So, long story short, you likely do not want to use In-Memory PX on Exadata – and even on non-Exadata, you probably do not want it to kick in automatically at “random” times without you controlling this. So, this leads to the question of when does the in-memory PX kick in and how it is controlled?
Long story short – the in-memory PX can kick when either of the following options is true:
- When _parallel_cluster_cache_policy = CACHED (this will be set so from default when parallel_degree_policy = AUTO)
- When the segment (or partition) is marked as CACHE or KEEP, for example:
- ALTER TABLE t STORAGE (BUFFER_POOL KEEP)
- ALTER TABLE t CACHE
So, while #1 is relatively well known behavior, the #2 is not. So, the In-Memory PX can kick in even if your parallel_degree_policy = MANUAL!

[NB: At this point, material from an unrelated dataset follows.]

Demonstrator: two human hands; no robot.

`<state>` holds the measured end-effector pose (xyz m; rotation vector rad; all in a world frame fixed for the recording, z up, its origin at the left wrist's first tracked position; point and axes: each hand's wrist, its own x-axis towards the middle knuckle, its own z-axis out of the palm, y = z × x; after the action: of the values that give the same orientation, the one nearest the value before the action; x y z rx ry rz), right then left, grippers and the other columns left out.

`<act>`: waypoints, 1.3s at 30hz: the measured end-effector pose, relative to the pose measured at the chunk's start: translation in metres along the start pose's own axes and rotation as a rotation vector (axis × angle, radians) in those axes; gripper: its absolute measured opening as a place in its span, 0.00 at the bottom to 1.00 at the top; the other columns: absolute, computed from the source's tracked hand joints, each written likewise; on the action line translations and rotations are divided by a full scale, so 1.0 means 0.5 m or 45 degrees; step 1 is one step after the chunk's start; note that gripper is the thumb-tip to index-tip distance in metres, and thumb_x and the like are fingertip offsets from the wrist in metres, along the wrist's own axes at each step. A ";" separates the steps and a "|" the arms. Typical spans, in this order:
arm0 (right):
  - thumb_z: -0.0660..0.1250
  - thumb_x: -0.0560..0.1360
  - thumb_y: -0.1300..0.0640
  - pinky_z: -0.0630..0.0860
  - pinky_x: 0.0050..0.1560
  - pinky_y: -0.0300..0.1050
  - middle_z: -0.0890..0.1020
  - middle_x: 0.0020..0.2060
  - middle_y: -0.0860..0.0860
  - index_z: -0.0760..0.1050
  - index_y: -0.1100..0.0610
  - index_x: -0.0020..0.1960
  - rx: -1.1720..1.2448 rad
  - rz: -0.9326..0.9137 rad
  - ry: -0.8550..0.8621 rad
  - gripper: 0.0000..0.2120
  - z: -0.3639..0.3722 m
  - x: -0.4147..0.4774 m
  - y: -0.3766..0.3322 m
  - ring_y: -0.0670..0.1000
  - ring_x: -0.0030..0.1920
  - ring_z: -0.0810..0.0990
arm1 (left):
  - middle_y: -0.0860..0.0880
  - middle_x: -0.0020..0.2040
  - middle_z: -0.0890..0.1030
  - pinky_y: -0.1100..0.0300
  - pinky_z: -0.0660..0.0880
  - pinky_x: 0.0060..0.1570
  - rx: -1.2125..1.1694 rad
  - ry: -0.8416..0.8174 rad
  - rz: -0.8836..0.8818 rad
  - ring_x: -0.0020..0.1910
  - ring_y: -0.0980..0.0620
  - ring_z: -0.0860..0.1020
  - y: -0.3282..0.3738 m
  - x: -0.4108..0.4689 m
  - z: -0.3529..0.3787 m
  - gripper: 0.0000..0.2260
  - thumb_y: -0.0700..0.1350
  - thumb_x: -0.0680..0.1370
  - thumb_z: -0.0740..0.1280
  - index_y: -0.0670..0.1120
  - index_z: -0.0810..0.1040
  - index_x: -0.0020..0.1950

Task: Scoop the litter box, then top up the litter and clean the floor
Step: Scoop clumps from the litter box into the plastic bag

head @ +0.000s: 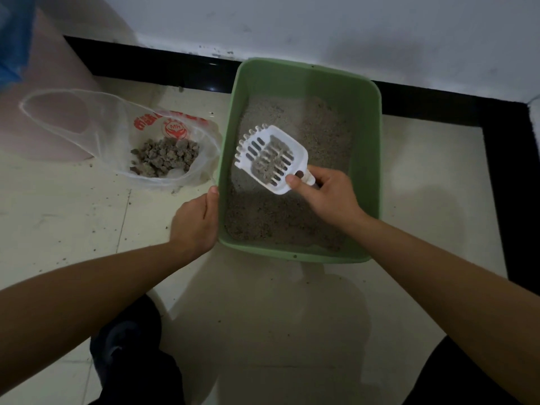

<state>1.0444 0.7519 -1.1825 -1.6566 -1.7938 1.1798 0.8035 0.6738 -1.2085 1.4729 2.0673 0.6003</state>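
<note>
We see a white wall (321, 24) across the top, scuffed and marked with grey smudges. Along its foot runs a black skirting strip (163, 64), and a black band (496, 171) turns from it down the right side. At the upper left stands a large, rounded pink object (52, 54), with a piece of blue plastic (13, 33) just above it in the corner. Dark trouser legs (131, 361) fill the bottom corners.

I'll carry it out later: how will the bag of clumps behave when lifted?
The bag looks thin and see-through, so probably floppy. The clumps pile at its bottom, so it'll likely sag there. Its mouth gapes, so tipping may spill.
</note>
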 end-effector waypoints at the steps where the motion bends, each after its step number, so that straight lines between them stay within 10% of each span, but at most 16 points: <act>1: 0.68 0.73 0.36 0.79 0.41 0.47 0.84 0.36 0.38 0.84 0.43 0.52 -0.064 -0.018 -0.014 0.15 0.001 -0.005 0.000 0.40 0.36 0.80 | 0.44 0.29 0.72 0.53 0.65 0.33 -0.002 0.003 -0.001 0.31 0.44 0.72 0.000 0.000 0.000 0.25 0.53 0.85 0.47 0.43 0.65 0.31; 20: 0.65 0.75 0.35 0.75 0.36 0.42 0.82 0.35 0.42 0.81 0.45 0.47 -0.421 -0.059 -0.115 0.15 0.022 -0.019 -0.022 0.43 0.37 0.80 | 0.43 0.32 0.75 0.54 0.66 0.36 -0.037 0.002 0.028 0.33 0.45 0.74 0.002 -0.002 -0.006 0.26 0.52 0.85 0.48 0.41 0.71 0.34; 39: 0.64 0.74 0.34 0.77 0.39 0.45 0.82 0.35 0.44 0.82 0.47 0.47 -0.555 0.013 -0.145 0.18 0.024 -0.007 -0.065 0.46 0.38 0.80 | 0.50 0.22 0.65 0.56 0.62 0.30 -0.560 0.268 -0.583 0.24 0.48 0.64 -0.053 0.023 -0.067 0.31 0.71 0.77 0.44 0.49 0.61 0.25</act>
<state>1.0162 0.7476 -1.1621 -1.8599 -2.2388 0.9475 0.7600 0.6747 -1.2014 0.6857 2.1473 0.9693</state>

The default value for _parallel_cluster_cache_policy is ADAPTIVE – and that provides a clue. I read it the way that when set to ADAPTIVE, then the in-memory PX caching decision is “adaptively” done based on whether the segment is marked as CACHE/KEEP in data dictionary or not. My brief tests showed that when marking an object for buffer pool KEEP, then Oracle (18.104.22.168) tries to do the in-memory PX even if the combined KEEP pool size in the RAC cluster was smaller than the segment itself. Therefore, all scans ended up re-reading all blocks in from disk to the buffer cache again (and throwing “earlier” blocks of the segment out). When the KEEP pool was not configured, then the DEFAULT buffer cache was used (even if the object was marked to be in the KEEP pool). So, when marking your objects for keep or cache, make sure you have enough buffer cache allocated for this.

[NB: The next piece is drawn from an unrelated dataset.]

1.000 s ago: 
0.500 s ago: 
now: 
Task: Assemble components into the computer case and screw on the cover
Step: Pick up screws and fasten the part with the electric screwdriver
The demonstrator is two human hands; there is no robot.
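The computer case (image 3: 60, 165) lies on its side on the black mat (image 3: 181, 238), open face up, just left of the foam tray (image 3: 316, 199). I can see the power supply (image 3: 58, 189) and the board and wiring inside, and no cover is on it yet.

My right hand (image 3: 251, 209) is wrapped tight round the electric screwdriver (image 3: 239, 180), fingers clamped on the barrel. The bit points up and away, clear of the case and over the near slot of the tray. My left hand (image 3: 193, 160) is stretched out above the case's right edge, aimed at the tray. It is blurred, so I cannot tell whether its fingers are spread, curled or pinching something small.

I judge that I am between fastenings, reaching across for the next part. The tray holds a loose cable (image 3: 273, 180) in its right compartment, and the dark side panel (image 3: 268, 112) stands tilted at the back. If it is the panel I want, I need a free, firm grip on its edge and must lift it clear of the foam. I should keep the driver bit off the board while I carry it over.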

Note that with _parallel_degree_policy=AUTO & __parallel_cluster_cache_policy=CACHED, Oracle tries to be more intelligent about this, allowing only up to _parallel_cluster_cache_pct (default value 80) percent of total buffer cache in the RAC cluster to be used for in-memory PX. I haven’t tested this deep enough to say I know how the algorithm works. So far I have preferred the manual CACHE/KEEP approach for the latest/hottest partitions (in a few rare cases that I’ve used it).
So, as long as you don’t mark your tables/indexes/partitions as CACHE or KEEP and use parallel_degree_policy=MANUAL or LIMITED, you should not get the in-mem PX to kick in and all parallel full table scans should get nicely offloaded on Exadata (unless you hit any of the other limitations that block a smart scan from happening).
_Update 1: I just wrote Part 2 for this article too._
Update 2: Frits Hoogland pointed me to a bug/MOS Note which may be interesting to you if you use KEEP pool:
KEEP BUFFER POOL Does Not Work for Large Objects on 11g (Doc ID 1081553.1):
- Due to this bug, tables with size >10% of cache size, were being treated as ‘large tables’ for their reads and this resulted in execution of a new SERIAL_DIRECT_READ path in 11g.
- _With the bug fix applied, any object in the KEEP buffer pool, whose size is less than DB_KEEP_CACHESIZE, is considered as a small or medium sized object. This will cache the read blocks and avoid subsequent direct read for these objects .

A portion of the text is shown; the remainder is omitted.